Heart failure is a deadly syndrome with a high rate of morbidity and mortality. Patients with severe MR have abnormal LV function, with in vivo maximum velocity of circumferential fiber shortening being decreased by ≈40% in the presence of normal wall stress.1 2 Although depressed excitation-contraction coupling may contribute to this defect,3 4 crossbridge function is also altered with a 50% reduction in myofibrillar Ca2+-activated ATPase activity.5 6 In addition, we have previously shown that the crossbridge force-time integral during the isometric twitch is increased by 90% in MR myocardium compared with nonfailing myocardium.3 Similar myocardial and crossbridge abnormalities are seen in end-stage failure in DCM.7 These findings of altered crossbridge function may relate to changes in the myosin heavy chain,8 the myosin light chains,9 10 11 or the actin filament regulatory proteins.12 13 Although Ca2+-activated myofibrillar ATPase is depressed to 70% of control values in DCM and heart failure secondary to hypertensive heart disease (pressure overload),5 6 12 14 15 16 17 Ca2+–myosin ATPase is not different from normal.6 16 This finding suggests that unlike small animals, the human myocardium responds to stress by altering the interaction between myosin and the thin filament without recourse to changes in the intrinsic enzymatic activity of myosin. The actomyosin ATPase activity of purified myosin from human MR failing myocardium has not been measured. Hence, the objective of the present study was to fill this gap and to investigate further whether, in the absence of altered myosin ATPase activity, there may still be an alteration in motion-producing ability in MR myosin.

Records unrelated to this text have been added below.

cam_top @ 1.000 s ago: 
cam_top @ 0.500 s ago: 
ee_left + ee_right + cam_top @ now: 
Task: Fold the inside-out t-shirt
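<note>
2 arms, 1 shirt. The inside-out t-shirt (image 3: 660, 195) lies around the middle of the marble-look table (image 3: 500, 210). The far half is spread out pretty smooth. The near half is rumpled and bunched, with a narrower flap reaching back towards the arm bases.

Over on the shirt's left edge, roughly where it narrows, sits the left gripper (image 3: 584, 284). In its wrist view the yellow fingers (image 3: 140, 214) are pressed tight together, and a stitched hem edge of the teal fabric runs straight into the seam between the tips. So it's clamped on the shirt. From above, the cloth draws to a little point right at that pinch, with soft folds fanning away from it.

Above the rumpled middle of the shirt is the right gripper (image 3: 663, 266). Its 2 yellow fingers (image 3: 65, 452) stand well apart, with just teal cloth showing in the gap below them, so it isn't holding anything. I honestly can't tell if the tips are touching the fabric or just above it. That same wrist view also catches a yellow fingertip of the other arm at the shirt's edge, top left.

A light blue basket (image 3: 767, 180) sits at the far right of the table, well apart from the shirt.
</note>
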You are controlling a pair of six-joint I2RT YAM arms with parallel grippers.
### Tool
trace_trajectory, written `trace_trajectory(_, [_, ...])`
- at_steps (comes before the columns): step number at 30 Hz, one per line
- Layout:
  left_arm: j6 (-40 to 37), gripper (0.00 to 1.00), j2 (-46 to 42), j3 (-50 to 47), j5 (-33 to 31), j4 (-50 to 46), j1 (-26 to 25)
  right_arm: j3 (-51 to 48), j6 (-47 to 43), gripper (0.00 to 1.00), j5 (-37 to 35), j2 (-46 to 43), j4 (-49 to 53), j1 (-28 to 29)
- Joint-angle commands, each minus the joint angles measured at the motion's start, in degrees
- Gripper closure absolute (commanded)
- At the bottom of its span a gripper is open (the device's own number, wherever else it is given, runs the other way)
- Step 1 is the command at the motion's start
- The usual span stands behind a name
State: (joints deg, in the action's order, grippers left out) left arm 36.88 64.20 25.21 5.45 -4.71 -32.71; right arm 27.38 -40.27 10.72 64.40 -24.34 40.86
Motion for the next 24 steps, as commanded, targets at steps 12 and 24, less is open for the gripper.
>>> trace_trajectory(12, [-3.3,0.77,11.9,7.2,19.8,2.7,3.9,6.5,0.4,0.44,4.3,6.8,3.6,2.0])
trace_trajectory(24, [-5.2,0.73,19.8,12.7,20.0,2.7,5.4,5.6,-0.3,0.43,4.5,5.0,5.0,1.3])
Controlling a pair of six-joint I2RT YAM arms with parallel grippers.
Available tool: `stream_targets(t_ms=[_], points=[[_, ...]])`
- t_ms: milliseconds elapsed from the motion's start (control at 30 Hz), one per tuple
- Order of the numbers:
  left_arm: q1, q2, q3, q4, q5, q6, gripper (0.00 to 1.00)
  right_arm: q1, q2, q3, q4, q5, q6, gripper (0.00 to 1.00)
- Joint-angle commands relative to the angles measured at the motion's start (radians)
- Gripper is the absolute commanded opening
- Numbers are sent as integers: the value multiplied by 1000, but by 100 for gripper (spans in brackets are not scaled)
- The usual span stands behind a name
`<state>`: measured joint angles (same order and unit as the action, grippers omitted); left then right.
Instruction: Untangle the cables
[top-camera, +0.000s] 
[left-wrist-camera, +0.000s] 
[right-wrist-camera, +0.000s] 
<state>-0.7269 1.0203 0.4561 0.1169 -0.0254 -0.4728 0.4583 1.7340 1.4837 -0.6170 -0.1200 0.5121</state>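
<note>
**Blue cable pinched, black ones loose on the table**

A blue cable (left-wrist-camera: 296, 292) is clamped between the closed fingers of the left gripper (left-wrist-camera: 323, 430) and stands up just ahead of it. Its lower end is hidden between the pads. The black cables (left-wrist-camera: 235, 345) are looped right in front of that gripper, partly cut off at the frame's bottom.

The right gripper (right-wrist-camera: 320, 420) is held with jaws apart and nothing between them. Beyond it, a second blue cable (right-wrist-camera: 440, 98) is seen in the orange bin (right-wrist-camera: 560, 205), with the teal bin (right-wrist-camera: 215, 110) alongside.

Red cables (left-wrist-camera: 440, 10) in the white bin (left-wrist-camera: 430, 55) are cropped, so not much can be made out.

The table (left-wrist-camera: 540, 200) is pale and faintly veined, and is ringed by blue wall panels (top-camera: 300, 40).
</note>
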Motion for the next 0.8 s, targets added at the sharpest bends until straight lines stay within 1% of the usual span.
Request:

Information about LV free wall myocardium in MR heart failure is limited because of the inability to obtain large tissue samples from humans for detailed biochemical and mechanical studies. In the present study, we report a simple isolation procedure for myosin that provides protein from minute human cardiac biopsy samples (<2 mg) in sufficient quantity to quantify the enzymatic and motion-generating capacity of myosin through actin-activated myosin ATPase and in vitro myosin motility measurements.
Materials and Methods
Collection of Human Ventricular Samples
Subepicardial tissue was obtained from seven MR patients (New York Heart Association class III failure; mean LV ejection fraction, 0.66±0.06; mean LV end-diastolic pressure, 16±2 mm Hg; four MR patients had severe regurgitation and three had moderately severe regurgitation) and from eight coronary artery bypass patients who had normal LV wall motion and normal ventricular function (ejection fraction, 0.68±0.02). Because of insufficient biopsy size, tissue from three of the eight nonfailing hearts and from two of the seven MR hearts was pooled to give the sixth sample in each category. All tissue was obtained by surgical biopsy from the anterior segment of the LV subepicardial wall shortly after cardioplegic arrest.18 Patients gave informed written consent before participating in the study, which was approved by the Committee on Human Research of the University of Vermont. There were no complications resulting from the biopsy procedure in any patient. The excised tissue was immediately submerged at room temperature, preoxygenated with BDM protective solution, and after a 60-minute recovery from surgical trauma, it was dissected into thin connective tissue–free strips ≈0.2 to 0.5 mm in diameter.18 19 The strips were then frozen by immersion in liquid nitrogen and stored at −71°C for subsequent myosin ATPase and motility measurements.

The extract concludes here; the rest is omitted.